10/10 because you gave me a 10/10


----------



## JackJ (May 17, 2011)

9/10. Seems like a 12 year old that actually puts some thought into what he says. Trust me, that's a rare occurance.


----------



## OMGitsSolved (May 17, 2011)

10/10 cuz' you gave me a free post. That;s what these threads do.


----------



## OMGitsSolved (May 17, 2011)

OhEmGee!!!!!!!! I luve you 1000000000000000000/10.
free post.


----------



## uberCuber (May 17, 2011)

0/10 for thinking that off topic section actually increases post count


----------



## Systemdertoten (May 17, 2011)

10/10 for stating the obvious.


----------



## StachuK1992 (May 17, 2011)

5/10 for having a current post-count with the digits of 3.14, but in an alternate order.


----------



## Hershey (May 17, 2011)

7/10 for learning too many methods. That's a bad and a good thing.


----------



## StachuK1992 (May 17, 2011)

0/10 for assessing me incorrectly.


----------



## Edward (May 17, 2011)

10/10
A pretty chill bro


----------



## MrIndianTeen (May 17, 2011)

10/10 

I like you thoughts in your sig.


----------



## Nestor (May 17, 2011)

9/10 You are just a little faster than me..


----------



## theace (May 17, 2011)

8/10. Business minded.

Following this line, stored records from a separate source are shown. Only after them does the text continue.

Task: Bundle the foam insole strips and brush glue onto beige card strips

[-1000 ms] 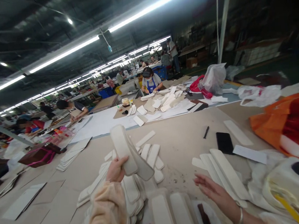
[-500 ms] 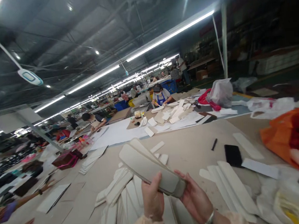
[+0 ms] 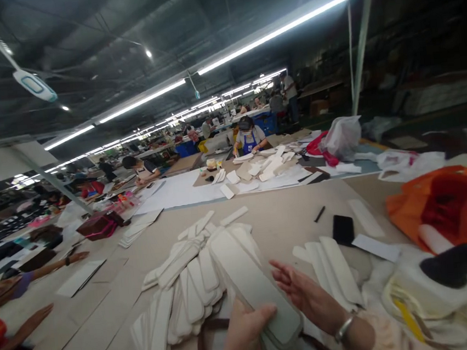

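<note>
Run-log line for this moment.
left hand: grips pale strip | right hand: open beside it | about: fanned pale pieces, black slab, orange bag

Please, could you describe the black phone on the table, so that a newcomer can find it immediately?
On the beige-topped table, find the large orange bag at the right. To its left, just beyond a group of long pale strips, lies the phone. It is a flat black rectangle, much wider than the thin black pen on its left.
</note>
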`<state>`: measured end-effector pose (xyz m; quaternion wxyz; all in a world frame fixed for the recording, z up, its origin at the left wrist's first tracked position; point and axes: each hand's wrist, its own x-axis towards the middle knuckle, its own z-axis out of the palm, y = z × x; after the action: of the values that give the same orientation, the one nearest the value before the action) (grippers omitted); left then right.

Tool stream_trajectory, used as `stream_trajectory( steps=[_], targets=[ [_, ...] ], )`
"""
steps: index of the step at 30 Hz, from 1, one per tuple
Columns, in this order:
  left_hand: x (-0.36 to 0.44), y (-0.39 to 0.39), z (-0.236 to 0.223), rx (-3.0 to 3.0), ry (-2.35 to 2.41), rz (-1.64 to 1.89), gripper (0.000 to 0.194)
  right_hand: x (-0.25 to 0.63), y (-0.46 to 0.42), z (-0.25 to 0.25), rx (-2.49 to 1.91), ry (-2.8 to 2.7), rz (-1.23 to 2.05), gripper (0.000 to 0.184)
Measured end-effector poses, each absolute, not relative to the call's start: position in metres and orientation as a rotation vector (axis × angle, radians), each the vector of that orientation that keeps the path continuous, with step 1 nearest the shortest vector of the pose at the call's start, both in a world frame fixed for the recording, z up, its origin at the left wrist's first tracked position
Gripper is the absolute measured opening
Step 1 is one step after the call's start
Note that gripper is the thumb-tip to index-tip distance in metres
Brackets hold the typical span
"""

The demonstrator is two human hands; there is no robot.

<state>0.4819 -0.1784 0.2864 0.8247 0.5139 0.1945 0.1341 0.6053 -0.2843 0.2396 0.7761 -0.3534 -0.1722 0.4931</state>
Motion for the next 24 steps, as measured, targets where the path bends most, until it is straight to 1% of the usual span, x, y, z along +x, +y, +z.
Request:
stream_trajectory(
  steps=[2, 3, 5, 7, 10, 13, 15, 16, 19, 20, 22, 24],
  targets=[
    [0.486, -0.185, 0.279, 1.13, 0.435, 0.176, 0.045, 0.611, -0.282, 0.247, -0.91, -0.516, 0.979, 0.063],
    [0.489, -0.188, 0.276, 1.149, 0.455, 0.124, 0.047, 0.612, -0.281, 0.25, -0.994, -0.575, 0.915, 0.063],
    [0.495, -0.195, 0.268, 1.143, 0.484, 0.037, 0.05, 0.613, -0.278, 0.253, -1.126, -0.584, 0.814, 0.055],
    [0.499, -0.203, 0.26, 1.072, 0.502, -0.006, 0.052, 0.614, -0.279, 0.246, -1.153, -0.443, 0.787, 0.046],
    [0.496, -0.214, 0.244, 0.953, 0.527, -0.112, 0.059, 0.62, -0.292, 0.213, -1.101, -0.206, 0.801, 0.047],
    [0.478, -0.218, 0.228, 1.029, 0.651, -0.271, 0.067, 0.628, -0.311, 0.165, -1.176, 0.01, 0.819, 0.05],
    [0.459, -0.215, 0.222, 1.182, 0.754, -0.214, 0.069, 0.627, -0.32, 0.136, -1.227, 0.122, 0.861, 0.05],
    [0.447, -0.21, 0.221, 1.25, 0.786, -0.138, 0.066, 0.623, -0.322, 0.124, -1.24, 0.151, 0.882, 0.051],
    [0.413, -0.189, 0.221, 1.385, 0.923, 0.16, 0.048, 0.601, -0.316, 0.104, -1.268, 0.129, 0.918, 0.051],
    [0.402, -0.18, 0.219, 1.41, 0.995, 0.248, 0.045, 0.593, -0.309, 0.101, -1.292, 0.097, 0.928, 0.051],
    [0.383, -0.165, 0.212, 1.442, 1.137, 0.368, 0.049, 0.577, -0.292, 0.098, -1.353, 0.023, 0.946, 0.05],
    [0.37, -0.154, 0.198, 1.449, 1.24, 0.385, 0.059, 0.565, -0.273, 0.096, -1.415, -0.049, 0.96, 0.049]
  ],
)
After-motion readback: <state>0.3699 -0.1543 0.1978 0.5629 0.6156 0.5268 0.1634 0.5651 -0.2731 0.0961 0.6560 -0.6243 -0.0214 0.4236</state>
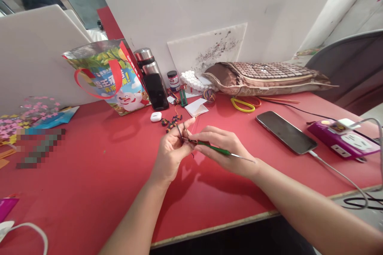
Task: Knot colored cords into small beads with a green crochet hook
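Observation:
My right hand is closed on a crochet hook with a green handle and a silver shaft end showing near the wrist. The hook's other end points left into dark yarn at my left fingers. My left hand is closed, with the dark yarn looped over its fingers and its thumb pressed close to the hook tip. A short tail of dark yarn hangs below. Just behind the left hand lies a crocheted strip in dark and orange yarn. The exact stitch between the fingers is too small to make out.
Behind my hands are a white earbud case, an upright black phone, a yarn ball and yellow-handled scissors. A second phone, on a cable, and a purple power strip lie right. A gift bag stands left.

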`<state>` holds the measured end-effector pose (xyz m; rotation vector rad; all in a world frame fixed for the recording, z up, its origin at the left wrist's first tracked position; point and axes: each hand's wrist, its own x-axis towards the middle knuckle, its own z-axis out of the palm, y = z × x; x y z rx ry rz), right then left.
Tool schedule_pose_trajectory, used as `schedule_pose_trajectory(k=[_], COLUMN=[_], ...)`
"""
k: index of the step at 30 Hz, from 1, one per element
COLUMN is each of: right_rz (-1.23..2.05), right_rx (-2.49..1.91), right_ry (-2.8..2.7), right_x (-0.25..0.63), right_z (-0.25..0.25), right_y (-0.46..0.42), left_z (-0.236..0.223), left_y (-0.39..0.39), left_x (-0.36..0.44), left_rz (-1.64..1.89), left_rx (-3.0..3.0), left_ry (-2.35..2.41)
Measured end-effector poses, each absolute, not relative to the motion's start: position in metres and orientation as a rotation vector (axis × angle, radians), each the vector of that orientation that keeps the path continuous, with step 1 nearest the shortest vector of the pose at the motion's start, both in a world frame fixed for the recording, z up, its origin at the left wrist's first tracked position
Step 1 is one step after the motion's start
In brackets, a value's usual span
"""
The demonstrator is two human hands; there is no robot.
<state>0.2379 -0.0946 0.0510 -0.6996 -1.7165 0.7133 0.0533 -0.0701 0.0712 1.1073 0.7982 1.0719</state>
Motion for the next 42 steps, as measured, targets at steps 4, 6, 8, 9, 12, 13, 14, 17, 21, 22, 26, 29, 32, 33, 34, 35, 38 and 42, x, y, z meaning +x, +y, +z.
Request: schedule_pose_trajectory(k=[4, 6, 8, 9, 12, 13, 14, 17, 21, 22, 26, 29, 32, 33, 34, 35, 38, 42], right_rz=[0.341, 0.299, 0.309, 0.316, 0.318, 0.313, 0.308, 0.294, 0.288, 0.291, 0.282, 0.242, 0.193, 0.184, 0.175, 0.176, 0.073, 0.056], right_rx=[-0.690, -0.723, -0.746, -0.751, -0.737, -0.730, -0.724, -0.720, -0.685, -0.674, -0.622, -0.565, -0.535, -0.541, -0.561, -0.609, -0.888, -1.651], right_ry=[-1.833, -1.810, -1.780, -1.766, -1.741, -1.737, -1.737, -1.755, -1.761, -1.748, -1.712, -1.738, -1.804, -1.843, -1.880, -1.920, -1.922, -1.982], right_x=[0.240, 0.240, 0.238, 0.237, 0.233, 0.232, 0.231, 0.230, 0.228, 0.227, 0.223, 0.217, 0.212, 0.211, 0.211, 0.212, 0.224, 0.247], right_z=[0.049, 0.049, 0.049, 0.049, 0.049, 0.049, 0.050, 0.051, 0.053, 0.054, 0.065, 0.078, 0.085, 0.084, 0.083, 0.080, 0.072, 0.066], right_y=[-0.095, -0.095, -0.096, -0.097, -0.101, -0.102, -0.103, -0.105, -0.108, -0.109, -0.115, -0.122, -0.128, -0.127, -0.123, -0.117, -0.080, -0.010], left_z=[0.072, 0.071, 0.070, 0.070, 0.071, 0.072, 0.074, 0.077, 0.083, 0.086, 0.103, 0.119, 0.133, 0.136, 0.139, 0.143, 0.157, 0.169], left_y=[-0.071, -0.071, -0.071, -0.072, -0.073, -0.073, -0.074, -0.076, -0.079, -0.080, -0.088, -0.098, -0.102, -0.102, -0.101, -0.099, -0.093, -0.086], left_x=[0.054, 0.055, 0.056, 0.056, 0.057, 0.057, 0.057, 0.055, 0.054, 0.054, 0.051, 0.044, 0.032, 0.028, 0.025, 0.023, 0.024, -0.001], left_rz=[1.088, 1.115, 1.130, 1.132, 1.159, 1.168, 1.173, 1.154, 1.113, 1.110, 1.130, 1.165, 1.159, 1.161, 1.172, 1.194, 1.263, 1.346], left_rx=[1.089, 1.100, 1.121, 1.129, 1.116, 1.108, 1.104, 1.093, 1.039, 1.028, 1.078, 1.178, 1.173, 1.151, 1.124, 1.084, 0.907, 0.771], left_ry=[0.786, 0.781, 0.760, 0.750, 0.741, 0.743, 0.744, 0.729, 0.687, 0.688, 0.740, 0.735, 0.740, 0.751, 0.765, 0.788, 0.849, 0.837])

Renting out sig space lol


----------



## antoineccantin (May 17, 2011)

7/10 you need to update your cube thread


----------



## ilikecubing (May 17, 2011)

10/10 

I like Canada


----------



## Tiersy (May 17, 2011)

10/10 ilikeclimbing


----------



## MrIndianTeen (May 17, 2011)

10/10

for knowing how many possible permutations there are on a cube.


----------



## RyanReese09 (May 17, 2011)

0/10


----------



## CubingCockney (May 17, 2011)

0.1/10


----------



## Yes We Can! (May 17, 2011)

10/10 because I want to make love to you.


----------



## CubingCockney (May 17, 2011)

Yes said:


> 10/10 because I want to make love to you.


 
Agreed. I want to make love to me too!  
Can you and I make beautiful babies...?

Yes, we can!


----------



## ilikecubing (May 17, 2011)

5/10


----------



## EricReese (May 17, 2011)

4/10, for having a 4 second PLL


----------



## collinbxyz (May 17, 2011)

EricReese said:


> 4/10, for having a 4 second PLL


 
8/10 cuzyouliveclosetome


----------



## 5BLD (May 17, 2011)

7/10 cuz ur 11 and also ur signature is quite interesting...


----------



## theace (May 17, 2011)

5 BLD/10


----------



## Cyrus C. (May 17, 2011)

6/10 for Indian.


----------



## 5BLD (May 17, 2011)

theace said:


> 5 BLD/10


Darn it, I should have called myself 11BLD


----------



## antoineccantin (May 17, 2011)

no rating = 0/10


----------



## ilikecubing (May 17, 2011)

10/10

for being French-Canadian


----------



## ianography (May 17, 2011)

10/10 because I can't think of anything else.


----------



## JyH (May 17, 2011)

If "ianography" is short for Dora, then 10/10.


----------



## ianography (May 17, 2011)

JyH said:


> If "ianography" is short for Dora, then 10/10.


 
It is. But 0/10 because SWIPER NO SWIPING!


----------



## uberCuber (May 18, 2011)

10/10 because awesome


----------



## Bapao (May 18, 2011)

Oh sh*t...this is where things get real...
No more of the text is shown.